[What to do]
Your output should be the lines from the start of the data through the line containing "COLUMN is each", exactly and nothing more.

[Collected data]
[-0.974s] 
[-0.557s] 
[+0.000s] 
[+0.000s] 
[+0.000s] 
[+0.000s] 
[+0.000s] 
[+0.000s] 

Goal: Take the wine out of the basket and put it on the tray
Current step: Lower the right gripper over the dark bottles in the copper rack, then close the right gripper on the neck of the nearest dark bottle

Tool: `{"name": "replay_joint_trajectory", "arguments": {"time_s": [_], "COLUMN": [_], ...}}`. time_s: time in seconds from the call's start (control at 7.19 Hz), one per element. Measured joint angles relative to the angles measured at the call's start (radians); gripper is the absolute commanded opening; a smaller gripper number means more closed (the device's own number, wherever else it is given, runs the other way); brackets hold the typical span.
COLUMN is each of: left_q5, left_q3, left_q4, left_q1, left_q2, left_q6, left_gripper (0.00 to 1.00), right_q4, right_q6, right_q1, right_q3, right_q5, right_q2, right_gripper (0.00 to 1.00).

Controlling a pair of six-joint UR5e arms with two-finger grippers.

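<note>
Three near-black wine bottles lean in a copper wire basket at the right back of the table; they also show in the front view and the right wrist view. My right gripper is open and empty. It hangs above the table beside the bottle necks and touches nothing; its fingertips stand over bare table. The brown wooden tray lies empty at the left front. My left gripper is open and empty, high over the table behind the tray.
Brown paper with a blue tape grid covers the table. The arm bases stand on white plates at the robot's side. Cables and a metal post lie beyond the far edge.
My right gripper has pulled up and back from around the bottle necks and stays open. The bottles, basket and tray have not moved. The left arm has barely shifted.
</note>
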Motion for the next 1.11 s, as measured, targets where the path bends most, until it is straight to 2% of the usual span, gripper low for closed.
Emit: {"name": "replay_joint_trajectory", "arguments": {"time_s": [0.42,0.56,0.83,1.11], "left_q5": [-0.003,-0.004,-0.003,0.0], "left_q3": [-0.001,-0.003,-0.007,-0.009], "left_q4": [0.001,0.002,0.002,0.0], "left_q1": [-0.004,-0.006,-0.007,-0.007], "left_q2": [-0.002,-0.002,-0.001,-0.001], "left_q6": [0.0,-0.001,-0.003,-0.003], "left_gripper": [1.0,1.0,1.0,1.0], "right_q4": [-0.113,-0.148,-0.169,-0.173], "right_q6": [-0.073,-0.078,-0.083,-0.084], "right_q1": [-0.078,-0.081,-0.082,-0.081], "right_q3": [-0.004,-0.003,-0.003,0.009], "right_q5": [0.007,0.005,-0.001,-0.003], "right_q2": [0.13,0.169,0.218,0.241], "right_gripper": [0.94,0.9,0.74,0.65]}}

[Result below]
[-0.974s] 
[-0.557s] 
[+0.000s] 
[+0.000s] 
[+0.000s] 
[+0.000s] 
[+0.000s] 
[+0.000s] 

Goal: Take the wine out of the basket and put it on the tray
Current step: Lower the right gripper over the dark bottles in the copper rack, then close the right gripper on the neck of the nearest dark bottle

Tool: `{"name": "replay_joint_trajectory", "arguments": {"time_s": [_], "COLUMN": [_], ...}}`. time_s: time in seconds from the call's start (control at 7.19 Hz), one per element. Measured joint angles relative to the angles measured at the call's start (radians); gripper is the absolute commanded opening; a smaller gripper number means more closed (the device's own number, wherever else it is given, runs the other way); brackets hold the typical span.
COLUMN is each of: left_q5, left_q3, left_q4, left_q1, left_q2, left_q6, left_gripper (0.00 to 1.00), right_q4, right_q6, right_q1, right_q3, right_q5, right_q2, right_gripper (0.00 to 1.00).

Output is finished, and nothing else is required.